El concepto del centro puede seguir existiendo si así lo quisiéramos, si hubiera una política pública que trascendiera los gobiernos; si las intervenciones no fueran retazos sin noción de tejido
Mis abuelos maternos vivían en el centro de Medellín, en la calle Perú entre las carreras Sucre y El Palo, es decir, a una cuadra y poco del Parque de Bolívar.
Cuando voy al centro me gusta pasar por el sitio donde quedaba la vieja casa, hoy un lote utilizado como parqueadero abierto que permite ver el fondo, otrora un patio empedrado y con un limonero de castilla en el que se enredaba una planta de badeas. El muro del fondo del parqueadero es una ventana a mi pasado lejano.
Ese patio trasero tenía un misterioso atractivo para mí. Era uno de mis lugares de juegos inventados. Por eso me transporto en el tiempo cuando paso por allí. Con el permiso extrañado del encargado del parqueadero, hace tres años entré hasta donde quedaba el patio y en una suerte de ritual de viaje al pasado toqué el muro y evoqué vivencias de infancia. Quizás el empleado recuerde al loco del muro…
Como el limonero era alto, cogíamos los limones con un garabato (DLE: “Instrumento de hierro con punta en forma de semicírculo, que sirve para tener colgado algo, o para asirlo o agarrarlo”. -El de la casa de mis abuelos era de madera-).
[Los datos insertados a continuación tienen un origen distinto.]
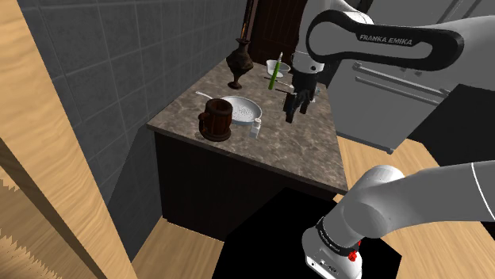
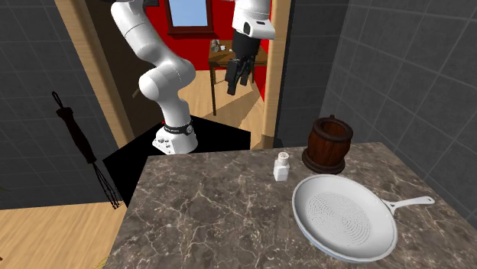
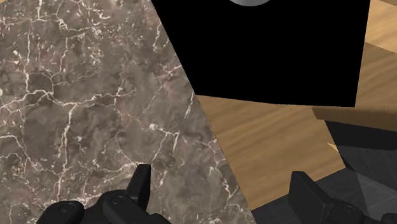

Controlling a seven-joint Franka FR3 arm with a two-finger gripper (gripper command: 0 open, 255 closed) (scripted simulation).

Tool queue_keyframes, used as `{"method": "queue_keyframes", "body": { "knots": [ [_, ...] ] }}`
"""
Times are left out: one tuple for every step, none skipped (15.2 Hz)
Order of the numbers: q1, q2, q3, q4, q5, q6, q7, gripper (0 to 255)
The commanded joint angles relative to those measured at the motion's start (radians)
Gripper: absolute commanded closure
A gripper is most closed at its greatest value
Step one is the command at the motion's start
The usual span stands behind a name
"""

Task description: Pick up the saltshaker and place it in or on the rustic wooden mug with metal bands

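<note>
The gripper (image 1: 292,111) hung in the air above the marble counter (image 1: 295,149), pointing down. In the wrist view the gripper (image 3: 222,191) had its two black fingers (image 3: 141,183) standing well apart with nothing between them, over the counter's edge (image 3: 76,95), with wooden floor (image 3: 267,140) and the black stand (image 3: 267,51) beyond that edge. In the second exterior view the gripper (image 2: 232,85) was high over the far side of the counter (image 2: 206,222), well apart from everything that stood on it. The saltshaker (image 1: 257,127), a small white bottle with a rounded pale cap, stood upright on the stone, untouched. In the second exterior view the saltshaker (image 2: 282,165) was just to the left of the mug (image 2: 329,143) with a narrow gap between them, and near the far rim of a white frying pan (image 2: 344,216). The mug was a dark brown wooden barrel shape with darker bands, standing upright with its mouth open upward. In the shoulder view the mug (image 1: 216,120) stood near the counter's left front corner, touching or just beside the pan (image 1: 240,108), with the saltshaker at the pan's near rim on the shoulder view's right. The gripper was up and to the right of the saltshaker in that view. Farther back on the counter stood a dark vase (image 1: 239,62) and a small white bowl (image 1: 275,65) with a green stick-like item (image 1: 274,77) leaning at it. A dark whisk (image 2: 84,145) hung on the wall at the second exterior view's left.
</note>
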Motion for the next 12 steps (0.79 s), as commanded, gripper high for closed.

Para coger las badeas sin que se aplastaran con la caída, cuatro personas sostenían abajo una cobija extendida y otra las jalaba con el garabato. Todo un operativo que gozábamos.
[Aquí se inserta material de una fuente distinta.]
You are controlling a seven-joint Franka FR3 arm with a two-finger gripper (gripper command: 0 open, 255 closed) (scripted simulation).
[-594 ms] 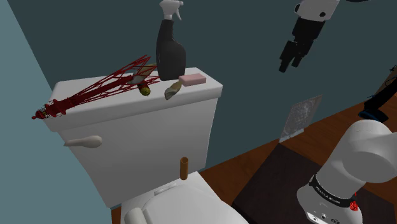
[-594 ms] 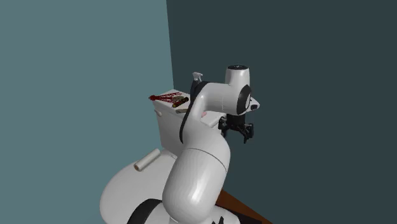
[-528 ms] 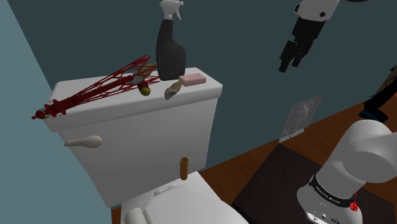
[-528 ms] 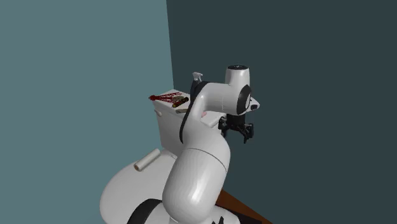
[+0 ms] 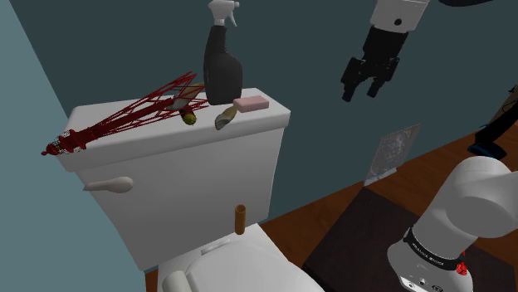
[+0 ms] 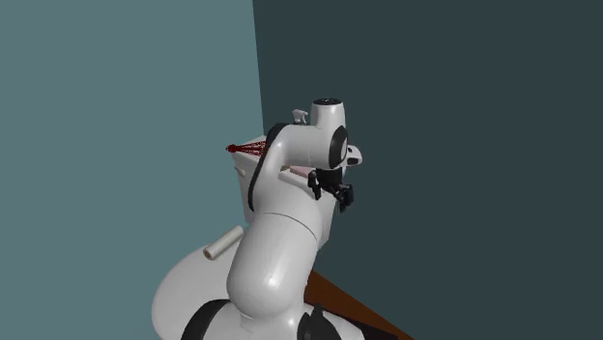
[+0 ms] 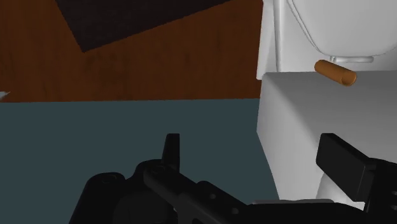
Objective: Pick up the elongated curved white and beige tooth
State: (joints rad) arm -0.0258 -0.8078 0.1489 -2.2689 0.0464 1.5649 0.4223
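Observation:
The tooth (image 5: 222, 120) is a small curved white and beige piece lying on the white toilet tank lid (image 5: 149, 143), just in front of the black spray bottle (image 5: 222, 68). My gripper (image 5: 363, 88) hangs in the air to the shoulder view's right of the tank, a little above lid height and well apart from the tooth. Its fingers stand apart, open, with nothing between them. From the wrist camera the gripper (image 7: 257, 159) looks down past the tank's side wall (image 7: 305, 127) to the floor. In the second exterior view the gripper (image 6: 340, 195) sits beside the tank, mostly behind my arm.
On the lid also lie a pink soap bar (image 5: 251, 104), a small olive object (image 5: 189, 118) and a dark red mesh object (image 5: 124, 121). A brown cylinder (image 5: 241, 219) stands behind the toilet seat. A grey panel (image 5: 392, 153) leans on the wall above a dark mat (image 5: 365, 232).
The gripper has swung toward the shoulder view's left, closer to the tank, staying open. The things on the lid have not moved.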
Al recordar y narrar esas y otras anécdotas parece increíble que hayan sucedido en lo que hoy es el abigarrado, ruidoso y caótico centro de Medellín. Obvio, como muchos centros -como el mundo- las cosas han cambiado. Aún existen muchos sitios que recuerdan el centro de esa y de otras épocas que yo no viví. Sin embargo, el concepto del centro puede seguir existiendo si así lo quisiéramos, si hubiera una política pública que trascendiera los gobiernos; si las intervenciones no fueran retazos sin noción de tejido, sin una idea de centro con vocación y esencia.
Y esa esencia debe ser humana y física. El centro para estar y no solo para pasar. El centro como fin y no solo como medio. El centro para todos y no solo para quienes allí ofrecen y demandan. El centro para múltiples usos incluyendo vivienda, hoy casi nula. El centro para el peatón y no para los carros y buses amos y señores. El centro como centro, de verdad. El centro como lugar histórico por lejanos y recientes pasados de alguna importancia citadina o familiar. O personal, como las anécdotas que suelo escribir y entre las cuales me gusta contar una por su significado personal y social:
Un día con cuidado la liberamos de su cárcel de cerámica y en una bolsa la llevamos al Parque de Bolívar en donde le pedimos al jardinero que la sembrara.
Tendría yo cerca de seis años. Mis abuelos habían sembrado en una matera blanca puesta en el corredor principal de la vieja casa una mata de caucho (“Ficus elastica, gomero, o árbol del caucho, es una especie perennifolia del género de los higos, nativa del nordeste de India…”.). Pero la planta, siguiendo su instinto, empezó a rajar la matera. Un día con cuidado la liberamos de su cárcel de cerámica y en una bolsa la llevamos al Parque de Bolívar en donde le pedimos al jardinero que la sembrara.
La sembró en la mitad del costado occidental frente a la calle Perú abajo. Durante varios años mi abuelo iba periódicamente a ver cómo crecía el árbol de caucho, ya no del corredor de su casa sino del parque, del centro de Medellín, de toda la ciudad. A veces, cuando yo iba a visitarlo, mi abuelo, orgulloso, me llevaba a mostrarme como crecía y se expandía el milagro de la naturaleza. Yo también me sentía orgulloso: importante para mi abuelo y para mi ciudad. Era nuestro árbol, nuestra verde complicidad, nuestro monumento al centro de Medellín.
Mi abuelo murió en la vieja casa de la calle Perú en 1973. El árbol de caucho siguió allí a los pocos metros y por muchos años, como una suerte de homenaje anónimo al abuelo. Yo casi siempre que iba al centro procuraba “darle vuelta”. El árbol, cada vez más enorme, gritaba silencioso al aire y al subsuelo nuestro secreto desde el parque. Una tarde no lo encontré. Son árboles cuyas raíces son fuertes e invasivas y causan daño. Imagino que por eso lo cortaron. Pero mi recuerdo sique ahí. Mi recuerdo del abuelo, de mi infancia, del Parque de Bolívar y del centro de Medellín de mi infancia. De la esencia del centro que aún es posible resembrar en todos los sentidos.